Vom Front Office zur Unternehmerin: Michaela Schneeberger spricht über die Übernahme von EFM St. Kathrein, den Rückhalt im Netzwerk und den Mut, mit 43 Jahren noch einmal neu zu beginnen.
Manchmal ist die mögliche Nachfolgerin längst im Unternehmen. Sie kennt die Kunden, die Abläufe und den Betrieb – nur sieht sie sich selbst noch nicht als Unternehmerin.
So war es auch bei Michaela Schneeberger. Seit 2009 arbeitete sie im Front Office von EFM St. Kathrein. Als Franz Ziegerhofer seine Pension plante, wurde ihr angeboten, den Betrieb zu übernehmen.

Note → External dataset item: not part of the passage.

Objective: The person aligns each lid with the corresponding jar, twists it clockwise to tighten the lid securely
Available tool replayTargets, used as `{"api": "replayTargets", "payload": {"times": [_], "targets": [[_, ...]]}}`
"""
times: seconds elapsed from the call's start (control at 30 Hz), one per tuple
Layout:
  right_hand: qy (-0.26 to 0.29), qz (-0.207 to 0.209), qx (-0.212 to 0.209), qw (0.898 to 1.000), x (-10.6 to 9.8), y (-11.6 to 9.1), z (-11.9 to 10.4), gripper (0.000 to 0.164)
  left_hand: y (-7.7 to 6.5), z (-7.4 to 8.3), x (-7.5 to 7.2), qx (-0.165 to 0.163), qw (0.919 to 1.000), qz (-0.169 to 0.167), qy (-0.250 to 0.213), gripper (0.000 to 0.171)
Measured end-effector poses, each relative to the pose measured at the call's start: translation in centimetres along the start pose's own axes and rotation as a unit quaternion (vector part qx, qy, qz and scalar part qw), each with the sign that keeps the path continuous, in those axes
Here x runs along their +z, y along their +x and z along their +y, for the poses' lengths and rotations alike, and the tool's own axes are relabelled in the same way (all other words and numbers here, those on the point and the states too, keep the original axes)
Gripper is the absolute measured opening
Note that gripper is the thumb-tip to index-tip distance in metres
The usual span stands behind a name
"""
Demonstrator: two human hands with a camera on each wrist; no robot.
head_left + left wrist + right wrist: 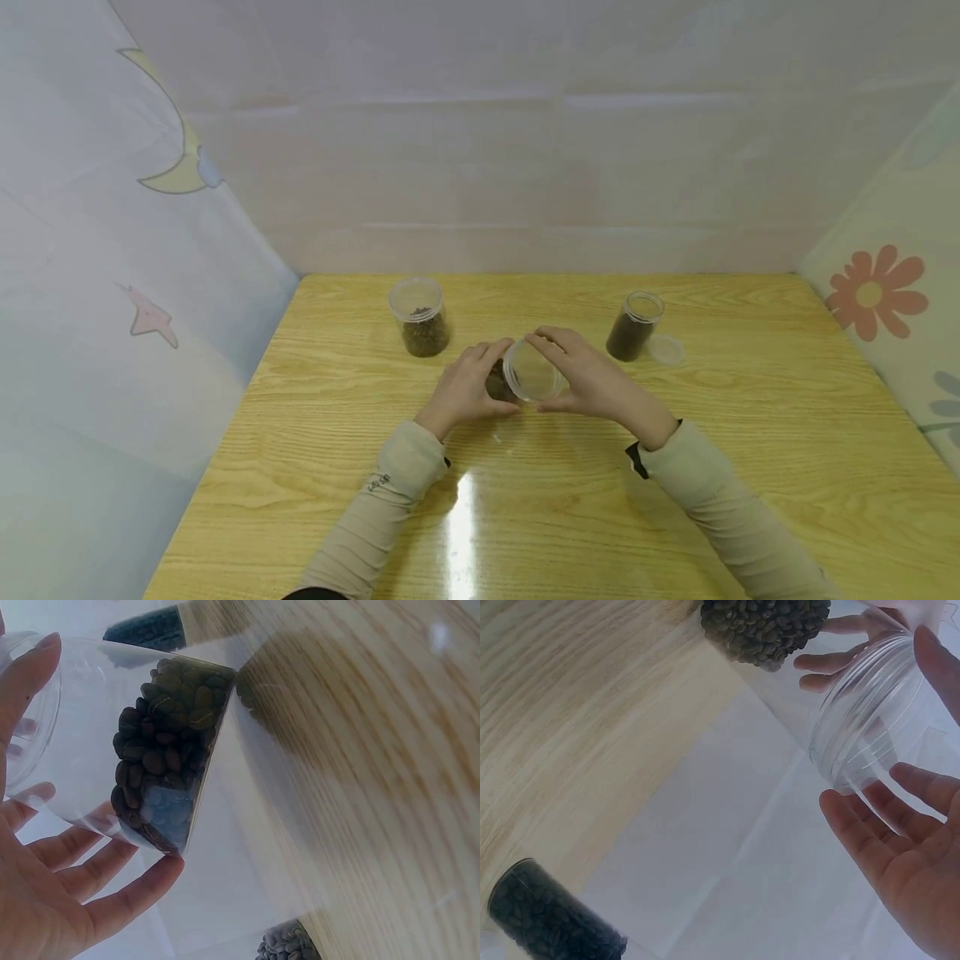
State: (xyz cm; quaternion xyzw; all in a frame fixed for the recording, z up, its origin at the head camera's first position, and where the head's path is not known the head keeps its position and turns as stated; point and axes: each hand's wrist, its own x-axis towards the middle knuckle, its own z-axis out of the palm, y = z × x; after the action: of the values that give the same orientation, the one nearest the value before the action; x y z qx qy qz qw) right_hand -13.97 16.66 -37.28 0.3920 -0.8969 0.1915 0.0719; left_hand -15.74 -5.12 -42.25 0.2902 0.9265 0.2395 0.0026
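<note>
Over the middle of the table, my left hand [472, 383] grips a clear jar [86, 727] by its side. Dark brown beans [169, 750], resembling coffee beans, have slid toward its base. The jar is tilted, base toward the tabletop and top end toward my right hand [592, 383]. That hand's fingers and thumb curl round the clear lid [534, 369] at the jar's top. In the right wrist view, the right fingertips [836, 799] lie at the edge of the ridged ring, and the left fingers show behind the jar.
Behind my left hand stands a wide clear jar [420, 321] partly filled with dark bits. A narrower jar [633, 327] with dark contents stands at the back right, a small translucent lid [666, 350] lying beside it. Printed cloth walls [525, 183] enclose the wooden table [337, 467].
</note>
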Motion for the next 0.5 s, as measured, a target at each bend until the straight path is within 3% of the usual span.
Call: {"api": "replayTargets", "payload": {"times": [0.23, 0.5], "targets": [[-0.018, 0.000, 0.014, 1.000, 0.06, 0.23, -0.09, 0.091, 0.02, 0.02, 0.02, 0.001, 1.0000, 0.003, 0.003, 0.097], [-0.028, 0.010, 0.067, 0.997, 0.34, 0.51, -0.61, 0.089, 0.01, 0.03, 0.16, -0.001, 1.0000, 0.007, -0.002, 0.098]]}}
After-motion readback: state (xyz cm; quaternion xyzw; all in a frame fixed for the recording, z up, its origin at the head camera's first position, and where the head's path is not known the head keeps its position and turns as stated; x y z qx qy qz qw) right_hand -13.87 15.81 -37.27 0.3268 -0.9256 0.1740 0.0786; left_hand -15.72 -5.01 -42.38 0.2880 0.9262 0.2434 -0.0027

EFM begleitete die Übergabe und war bereit, auch das wirtschaftliche Risiko mitzutragen: Sollte die Übernahme wider Erwarten nicht funktionieren, sollten für Schneeberger daraus keine Schulden entstehen.

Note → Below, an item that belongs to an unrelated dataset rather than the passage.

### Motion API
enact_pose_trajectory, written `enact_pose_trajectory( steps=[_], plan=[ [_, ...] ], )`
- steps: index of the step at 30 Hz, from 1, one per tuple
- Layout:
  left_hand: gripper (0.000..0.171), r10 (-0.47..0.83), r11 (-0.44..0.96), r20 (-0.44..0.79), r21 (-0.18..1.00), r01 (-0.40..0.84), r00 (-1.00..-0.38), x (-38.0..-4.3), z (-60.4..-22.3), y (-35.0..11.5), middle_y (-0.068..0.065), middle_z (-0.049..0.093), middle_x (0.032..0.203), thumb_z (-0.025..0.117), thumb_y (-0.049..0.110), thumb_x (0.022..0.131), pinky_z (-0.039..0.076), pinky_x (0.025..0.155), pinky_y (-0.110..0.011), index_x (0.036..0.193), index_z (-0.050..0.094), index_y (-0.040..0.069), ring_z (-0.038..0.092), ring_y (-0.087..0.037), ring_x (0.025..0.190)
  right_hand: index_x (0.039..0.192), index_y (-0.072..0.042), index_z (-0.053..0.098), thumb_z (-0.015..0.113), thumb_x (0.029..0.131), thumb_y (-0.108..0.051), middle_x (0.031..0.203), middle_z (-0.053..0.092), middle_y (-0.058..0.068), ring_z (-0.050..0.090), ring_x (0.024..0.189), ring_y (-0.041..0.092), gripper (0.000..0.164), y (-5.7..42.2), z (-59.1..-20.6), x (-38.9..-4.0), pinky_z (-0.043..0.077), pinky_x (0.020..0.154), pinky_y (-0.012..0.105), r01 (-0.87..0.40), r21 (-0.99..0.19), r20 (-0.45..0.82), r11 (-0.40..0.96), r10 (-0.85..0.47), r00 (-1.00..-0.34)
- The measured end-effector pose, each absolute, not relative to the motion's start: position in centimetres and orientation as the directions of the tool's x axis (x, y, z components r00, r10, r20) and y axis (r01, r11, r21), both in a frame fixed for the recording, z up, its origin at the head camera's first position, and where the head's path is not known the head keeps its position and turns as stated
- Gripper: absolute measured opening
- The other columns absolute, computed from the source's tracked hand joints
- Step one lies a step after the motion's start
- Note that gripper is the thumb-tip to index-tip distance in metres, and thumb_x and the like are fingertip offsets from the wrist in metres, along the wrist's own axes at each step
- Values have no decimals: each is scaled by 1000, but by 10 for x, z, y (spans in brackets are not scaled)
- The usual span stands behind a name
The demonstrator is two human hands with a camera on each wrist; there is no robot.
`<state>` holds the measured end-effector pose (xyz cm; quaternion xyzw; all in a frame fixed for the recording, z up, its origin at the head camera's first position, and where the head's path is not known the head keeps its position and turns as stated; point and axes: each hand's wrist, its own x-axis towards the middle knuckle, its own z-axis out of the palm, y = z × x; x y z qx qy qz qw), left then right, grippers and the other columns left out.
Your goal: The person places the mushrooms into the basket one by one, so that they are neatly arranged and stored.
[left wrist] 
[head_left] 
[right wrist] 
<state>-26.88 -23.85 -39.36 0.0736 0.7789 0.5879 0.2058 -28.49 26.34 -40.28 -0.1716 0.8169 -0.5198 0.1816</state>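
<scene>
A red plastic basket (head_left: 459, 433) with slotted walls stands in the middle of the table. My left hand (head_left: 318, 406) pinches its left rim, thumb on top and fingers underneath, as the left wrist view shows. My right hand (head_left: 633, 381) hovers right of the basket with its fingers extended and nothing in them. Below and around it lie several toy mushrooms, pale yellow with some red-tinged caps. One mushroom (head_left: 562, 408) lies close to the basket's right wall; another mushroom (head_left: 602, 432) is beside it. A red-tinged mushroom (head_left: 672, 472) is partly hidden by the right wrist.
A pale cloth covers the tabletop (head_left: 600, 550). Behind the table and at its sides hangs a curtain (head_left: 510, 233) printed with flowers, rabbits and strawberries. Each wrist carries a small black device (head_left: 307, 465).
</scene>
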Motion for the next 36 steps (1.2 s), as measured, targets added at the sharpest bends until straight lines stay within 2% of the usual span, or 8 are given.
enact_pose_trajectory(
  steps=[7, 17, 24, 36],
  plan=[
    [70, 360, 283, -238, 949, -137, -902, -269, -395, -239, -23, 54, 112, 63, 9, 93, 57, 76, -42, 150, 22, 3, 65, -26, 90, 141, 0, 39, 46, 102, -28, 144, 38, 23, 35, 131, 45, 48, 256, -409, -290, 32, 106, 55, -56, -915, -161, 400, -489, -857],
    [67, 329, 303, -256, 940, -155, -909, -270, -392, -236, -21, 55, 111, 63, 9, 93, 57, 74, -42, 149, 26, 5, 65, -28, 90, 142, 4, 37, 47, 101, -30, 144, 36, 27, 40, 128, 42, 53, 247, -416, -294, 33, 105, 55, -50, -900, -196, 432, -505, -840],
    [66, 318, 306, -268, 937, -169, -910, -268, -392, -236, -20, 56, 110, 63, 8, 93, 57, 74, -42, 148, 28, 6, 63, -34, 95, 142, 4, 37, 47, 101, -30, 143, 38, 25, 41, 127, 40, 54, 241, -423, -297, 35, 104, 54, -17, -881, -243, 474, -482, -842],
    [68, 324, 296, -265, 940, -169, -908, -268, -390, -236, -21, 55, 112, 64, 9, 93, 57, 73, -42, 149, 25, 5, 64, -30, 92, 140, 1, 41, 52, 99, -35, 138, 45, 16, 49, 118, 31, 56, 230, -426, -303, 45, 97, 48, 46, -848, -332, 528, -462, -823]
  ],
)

Trotz dieses Rückhalts blieb die Entscheidung groß. Sie absolvierte mit 43 Jahren die Ausbildung zur akademischen Versicherungsmaklerin, übernahm 2021 den Standort und führt ihn heute gemeinsam mit zwei Mitarbeiterinnen. Fünf Jahre später sagt sie: „Ich würde es auf alle Fälle wieder tun.“
Frau Schneeberger, was ging Ihnen durch den Kopf, als Ihnen angeboten wurde, den Betrieb zu übernehmen?
Ich habe viele schlaflose Nächte gehabt, bis ich mich auch dank meines familiären Rückhalts wirklich dazu entschlossen habe. Es ging ja doch um eine große Summe. Ich musste mir genau überlegen, ob ich das finanziell stemmen kann und ob ich mir diesen Schritt zutraue.
Ich habe den Betrieb, die Kunden und die Abläufe sehr gut gekannt. Trotzdem ist es etwas anderes, ob man angestellt ist oder plötzlich selbst die gesamte Verantwortung übernimmt.
EFM war bereit, auch das wirtschaftliche Risiko mitzutragen. Wie wichtig war dieser Rückhalt?
Das war natürlich sehr wichtig. Ich bin nicht völlig allein dagestanden. Es hat Unterstützung gegeben, auch bei den ganzen Übergabeformalitäten und beim Zahlungsplan.
Gleichzeitig habe ich die Zahlen des Unternehmens gekannt. Es wäre also schon überraschend gewesen, wenn es nicht funktioniert hätte. Ich hatte die Kunden bereits viele Jahre betreut und kannte das EFM-System sehr gut. Dadurch war das Risiko für mich überschaubarer.
Sie haben mit 43 Jahren noch einmal eine umfassende Ausbildung begonnen. Mussten Sie sich dazu überwinden?
Je älter man ist, desto weniger leicht tut man sich beim Lernen als in jungen Jahren. Aber man kann wieder lernen zu lernen.
Ich glaube, wenn man es wirklich will, kann man es in jedem Alter schaffen. Das Alter ist definitiv kein Hindernis. Man muss einfach offen für neue Sachen sein.
Es gibt immer wieder Systemänderungen und Neuerungen. Jetzt kommt auch die künstliche Intelligenz zu uns ins Haus beziehungsweise ist schon da. Man darf sich vor dem Ganzen nicht verschließen, sondern muss mitgehen und für Neues offen sein.